Connie would have jumped in after him too. ‘The shitty little bastard doesn’t get away that easy!’
But Zara and Will held her back.
Anyway, Hooper came back up to the surface and struck out in an untidy crawl towards the bridge.
‘Idiot,’ Zara muttered. ‘Not even worth getting wet for.’
Hooper struggled through the water, clumsily flailing his arms and slowly sinking. Well, you wouldn’t expect him to be a good swimmer, would you?
‘Are we going to let him drown?’ Connie asked, as if it was a serious possibility.
Anyway, we heard the sirens and saw the blue flashing lights so none of us had to make a decision about fishing Hooper out. The cops did it for us.
‘Deep breaths,’ Ripley insisted after they’d hauled Hooper back on to dry land and driven him off in an ambulance. They handcuffed him and walked him up the steps. I didn’t look at him as he passed by and he didn’t look at me.
Personally, I’d done all the looking and talking with Hooper I ever wanted to do. Now the system – police interview, charges, remand, trial, sentence – could roll on around me.
Jack sat shivering inside his silver cape, knees hunched to his chest.
‘He has two broken ribs and a perforated lung,’ I told the paramedics.
‘We know,’ they said. ‘He discharged himself. There was nothing the hospital could do.’
‘He called to warn us what he was up to,’ Zara explained. ‘We tried to stop him.’
‘But he was too worried about you to listen,’ Connie added. ‘So we said we’d come over to Ainslee to meet him. He said to check your room first, make sure you hadn’t snuck back to school. That’s when we found everything smashed up and in chaos – phones, that ceramic head from Jack’s room, a candle, a lipstick heart …’
‘Plus, by this time, Will had come across to the girls’ dorm to tell us you’d paid him a visit, Alyssa, and that you were looking for Hooper.’ Zara filled in more gaps. ‘One minute Hooper was with me in my room, talking to you on the phone. Next thing, he’s vanished and his car is missing from the car park.’
‘We’re saying to each other, what’s this with Hooper? Why is Alyssa risking coming back to St Jude’s and taking stuff from his cabinet?’ Connie went on. ‘None of it is making sense, but all we know is we have to get into town to meet Jack.’
‘You swore you’d stay where you were,’ I reminded him, reaching out to take his hand. ‘He has a perforated lung,’ I said again to whoever would listen.
A paramedic squatted down beside Jack and did routine medical stuff – pulse and blood pressure for a start. ‘Careful, mate,’ she murmured when he tried to stand up, and she made sure he didn’t move until the stretcher arrived.

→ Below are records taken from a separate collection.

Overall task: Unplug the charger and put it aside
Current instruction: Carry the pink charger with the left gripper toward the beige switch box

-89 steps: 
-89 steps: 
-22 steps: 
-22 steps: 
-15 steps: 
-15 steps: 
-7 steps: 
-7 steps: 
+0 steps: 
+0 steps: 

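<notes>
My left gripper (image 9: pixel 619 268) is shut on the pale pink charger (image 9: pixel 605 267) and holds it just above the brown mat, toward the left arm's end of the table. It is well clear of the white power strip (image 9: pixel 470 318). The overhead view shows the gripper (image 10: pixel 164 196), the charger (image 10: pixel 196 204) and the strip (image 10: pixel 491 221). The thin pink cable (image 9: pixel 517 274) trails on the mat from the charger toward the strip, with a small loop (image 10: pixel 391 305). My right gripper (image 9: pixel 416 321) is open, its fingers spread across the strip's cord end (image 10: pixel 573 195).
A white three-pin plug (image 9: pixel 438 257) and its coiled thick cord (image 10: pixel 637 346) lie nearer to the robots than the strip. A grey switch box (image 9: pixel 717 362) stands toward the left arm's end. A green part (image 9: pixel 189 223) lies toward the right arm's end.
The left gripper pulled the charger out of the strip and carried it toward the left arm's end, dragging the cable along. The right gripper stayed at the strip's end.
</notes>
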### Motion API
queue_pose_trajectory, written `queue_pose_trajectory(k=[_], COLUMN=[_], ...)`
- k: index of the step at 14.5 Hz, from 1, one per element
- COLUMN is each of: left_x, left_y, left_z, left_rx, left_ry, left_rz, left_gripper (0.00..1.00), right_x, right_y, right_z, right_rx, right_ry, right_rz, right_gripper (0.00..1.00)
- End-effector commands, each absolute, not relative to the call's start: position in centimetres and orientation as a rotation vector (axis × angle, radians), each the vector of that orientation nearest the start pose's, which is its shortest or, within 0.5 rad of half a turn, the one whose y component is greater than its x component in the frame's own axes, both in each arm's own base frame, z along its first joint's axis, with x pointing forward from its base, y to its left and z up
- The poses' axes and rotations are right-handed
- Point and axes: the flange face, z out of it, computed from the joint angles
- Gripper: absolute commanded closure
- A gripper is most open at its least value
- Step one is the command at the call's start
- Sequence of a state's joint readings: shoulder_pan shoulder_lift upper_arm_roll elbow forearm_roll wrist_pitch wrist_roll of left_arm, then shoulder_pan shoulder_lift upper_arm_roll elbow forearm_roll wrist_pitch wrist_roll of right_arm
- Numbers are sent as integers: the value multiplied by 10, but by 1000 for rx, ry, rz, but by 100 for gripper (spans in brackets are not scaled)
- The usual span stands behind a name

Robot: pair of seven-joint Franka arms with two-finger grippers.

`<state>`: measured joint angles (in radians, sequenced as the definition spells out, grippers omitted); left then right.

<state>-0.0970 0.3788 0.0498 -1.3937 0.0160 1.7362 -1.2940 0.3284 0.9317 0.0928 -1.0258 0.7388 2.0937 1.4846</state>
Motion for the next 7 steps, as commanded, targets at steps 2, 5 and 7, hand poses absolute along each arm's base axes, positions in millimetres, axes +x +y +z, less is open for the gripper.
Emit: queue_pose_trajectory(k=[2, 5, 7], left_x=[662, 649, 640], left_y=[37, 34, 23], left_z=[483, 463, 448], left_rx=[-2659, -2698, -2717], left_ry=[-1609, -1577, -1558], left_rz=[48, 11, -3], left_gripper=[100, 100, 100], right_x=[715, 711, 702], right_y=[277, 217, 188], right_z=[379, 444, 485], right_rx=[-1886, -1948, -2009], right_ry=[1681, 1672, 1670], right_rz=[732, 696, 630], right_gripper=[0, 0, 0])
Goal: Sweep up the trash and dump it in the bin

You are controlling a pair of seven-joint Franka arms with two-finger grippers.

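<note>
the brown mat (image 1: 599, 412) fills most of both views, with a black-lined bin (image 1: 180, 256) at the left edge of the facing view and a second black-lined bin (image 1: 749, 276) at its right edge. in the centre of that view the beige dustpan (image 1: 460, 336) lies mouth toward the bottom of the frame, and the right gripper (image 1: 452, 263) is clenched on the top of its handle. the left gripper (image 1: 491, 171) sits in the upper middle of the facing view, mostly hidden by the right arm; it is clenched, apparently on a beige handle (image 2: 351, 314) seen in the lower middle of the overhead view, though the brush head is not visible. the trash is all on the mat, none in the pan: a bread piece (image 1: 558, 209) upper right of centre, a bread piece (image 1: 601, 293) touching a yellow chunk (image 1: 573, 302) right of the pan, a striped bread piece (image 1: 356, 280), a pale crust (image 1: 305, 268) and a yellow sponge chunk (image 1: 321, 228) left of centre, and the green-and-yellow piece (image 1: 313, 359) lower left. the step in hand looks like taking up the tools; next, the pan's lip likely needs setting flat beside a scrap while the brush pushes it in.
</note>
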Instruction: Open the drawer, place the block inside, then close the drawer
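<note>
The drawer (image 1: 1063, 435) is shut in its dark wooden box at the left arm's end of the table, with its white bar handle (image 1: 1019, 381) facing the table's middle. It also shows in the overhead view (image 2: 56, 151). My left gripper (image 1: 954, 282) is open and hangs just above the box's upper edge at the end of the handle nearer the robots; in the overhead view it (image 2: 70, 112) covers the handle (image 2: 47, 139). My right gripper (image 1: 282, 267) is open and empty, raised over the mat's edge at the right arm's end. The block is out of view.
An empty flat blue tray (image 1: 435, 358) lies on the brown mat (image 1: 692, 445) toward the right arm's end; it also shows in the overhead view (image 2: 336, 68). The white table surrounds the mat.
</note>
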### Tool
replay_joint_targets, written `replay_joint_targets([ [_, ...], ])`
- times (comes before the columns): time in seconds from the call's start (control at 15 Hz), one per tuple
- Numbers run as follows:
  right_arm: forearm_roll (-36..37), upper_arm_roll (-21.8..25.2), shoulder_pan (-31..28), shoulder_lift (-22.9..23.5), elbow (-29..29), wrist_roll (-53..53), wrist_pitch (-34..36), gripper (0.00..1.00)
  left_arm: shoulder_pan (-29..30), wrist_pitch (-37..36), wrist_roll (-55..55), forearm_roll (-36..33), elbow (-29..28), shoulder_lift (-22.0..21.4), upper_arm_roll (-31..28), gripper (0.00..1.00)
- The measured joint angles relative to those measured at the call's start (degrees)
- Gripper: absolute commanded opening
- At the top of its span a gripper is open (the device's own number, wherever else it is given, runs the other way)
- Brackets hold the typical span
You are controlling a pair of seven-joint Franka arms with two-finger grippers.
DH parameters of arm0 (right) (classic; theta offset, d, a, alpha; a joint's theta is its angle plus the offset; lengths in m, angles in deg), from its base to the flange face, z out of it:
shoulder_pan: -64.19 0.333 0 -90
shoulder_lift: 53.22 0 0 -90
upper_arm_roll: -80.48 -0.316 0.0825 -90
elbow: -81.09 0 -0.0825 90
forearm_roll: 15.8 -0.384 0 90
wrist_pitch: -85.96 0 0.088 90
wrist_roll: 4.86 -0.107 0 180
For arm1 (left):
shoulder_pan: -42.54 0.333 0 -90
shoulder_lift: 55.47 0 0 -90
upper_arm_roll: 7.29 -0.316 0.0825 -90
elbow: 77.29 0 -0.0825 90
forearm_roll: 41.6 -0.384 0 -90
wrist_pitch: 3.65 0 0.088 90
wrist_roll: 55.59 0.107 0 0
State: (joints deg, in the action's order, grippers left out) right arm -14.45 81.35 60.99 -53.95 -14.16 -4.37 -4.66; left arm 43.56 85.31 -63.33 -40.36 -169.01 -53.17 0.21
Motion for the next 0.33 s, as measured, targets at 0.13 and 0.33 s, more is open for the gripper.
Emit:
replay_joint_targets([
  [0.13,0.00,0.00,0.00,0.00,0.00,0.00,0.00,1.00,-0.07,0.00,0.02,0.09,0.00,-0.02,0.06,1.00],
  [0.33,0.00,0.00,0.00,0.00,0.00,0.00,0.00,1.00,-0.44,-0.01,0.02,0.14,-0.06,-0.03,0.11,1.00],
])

‘Is that why you didn’t answer my calls?’ I asked. ‘Because you knew I’d try to stop you leaving the hospital.’
‘Anyway he did pick up my call, thank God,’ Connie said. ‘Zara called 999 to tell them what was happening, then the three of us met Jack outside the train station before the cops got there. Then at that point we were stuck. Where were you and Hooper? What should we do next?’ She turned to Zara. ‘Over to you, Dr Maxwell Stirling.’
‘First I had to get over my shock,’ Zara said.
Connie nodded. ‘I mean – quiet, reliable Hooper, for God’s sake. Who’d have thought it?’
Zara picked up her thread. ‘I tried to get inside Hooper’s mind. If I was right about his type of mental illness, I knew he was on a major power trip. He’d want every single thing to be under his control, like he’d scripted the scenario and was forcing you to play it out.’
‘That’s exactly right,’ I murmured.
Hooper takes me down to the lake, down Memory Lane. The black reeds rustle and rattle in the wind. He forces me into his car.
‘Thank heavens …’ No, ‘ … Thank goodness for child locks,’ he says as he drives me away from the school grounds.
‘Don’t!’ I beg. ‘Please, Hooper!’
I beg, I flatter. I hit the brick wall of his psychosis.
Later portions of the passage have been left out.